Estamos cientes de aproximadamente $600k em ativos afetados, roubados de usuários que assinam cegamente em EVM DApps.
Ledger…
– Ledger (@Ledger) December 20, 2023
Na exploração da semana passada, uma versão maliciosa do Ledger Connect Kit, uma biblioteca que permite que os dispositivos Ledger se conectem com dapps, foi identificada por desenvolvedores no Twitter. A empresa de segurança Web3 BlockAid relatou que, “O atacante injetou uma carga útil de drenagem de carteira” no pacote NPM do kit ledgerconnect “, permitindo-lhes drenar os fundos dos usuários que assinaram em dapps, incluindo Sushi.com e Hey.xyz.
O desenvolvedor da carteira de software MetaMask alertou os usuários para “parar de usar dapps” após a notícia do ataque.
Em um post de acompanhamento, Ledger confirmou que o ataque ocorreu como resultado de um ex-funcionário ser vítima de um ataque de phishing. O invasor conseguiu obter acesso à conta NPMJS do ex-funcionário, um gerenciador de pacotes JavaScript, permitindo que ele enviasse uma versão maliciosa do Ledger Connect Kit. O Connect Kit malicioso redireccionava os fundos dos utilizadores de qualquer carteira que se ligasse a um dapp que o utilizasse, para a carteira do próprio hacker.

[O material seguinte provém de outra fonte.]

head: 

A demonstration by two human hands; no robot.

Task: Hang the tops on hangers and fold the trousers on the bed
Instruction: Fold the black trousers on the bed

A Ledger afirmou que foi implementada uma correção 40 minutos depois de as equipas de segurança da empresa terem sido alertadas, e lançou uma nova versão do Connect Kit (1.1.8). Os próprios dispositivos Ledger e a aplicação Ledger Live da empresa não foram comprometidos pela exploração, acrescentou.
A empresa já havia enfrentado críticas sobre sua segurança. Em 2020, um banco de dados de e-mail de clientes da Ledger foi hackeado, com mais de um milhão de e-mails de usuários comprometidos, enquanto no início deste ano o serviço voluntário de recuperação baseado em ID da Ledger foi apelidado de “backdoor” pelos usuários. O cofundador da Ledger, Éric Larchevêque, descreveu o lançamento do serviço Recover como “uma falha total de relações públicas, mas absolutamente não técnica”.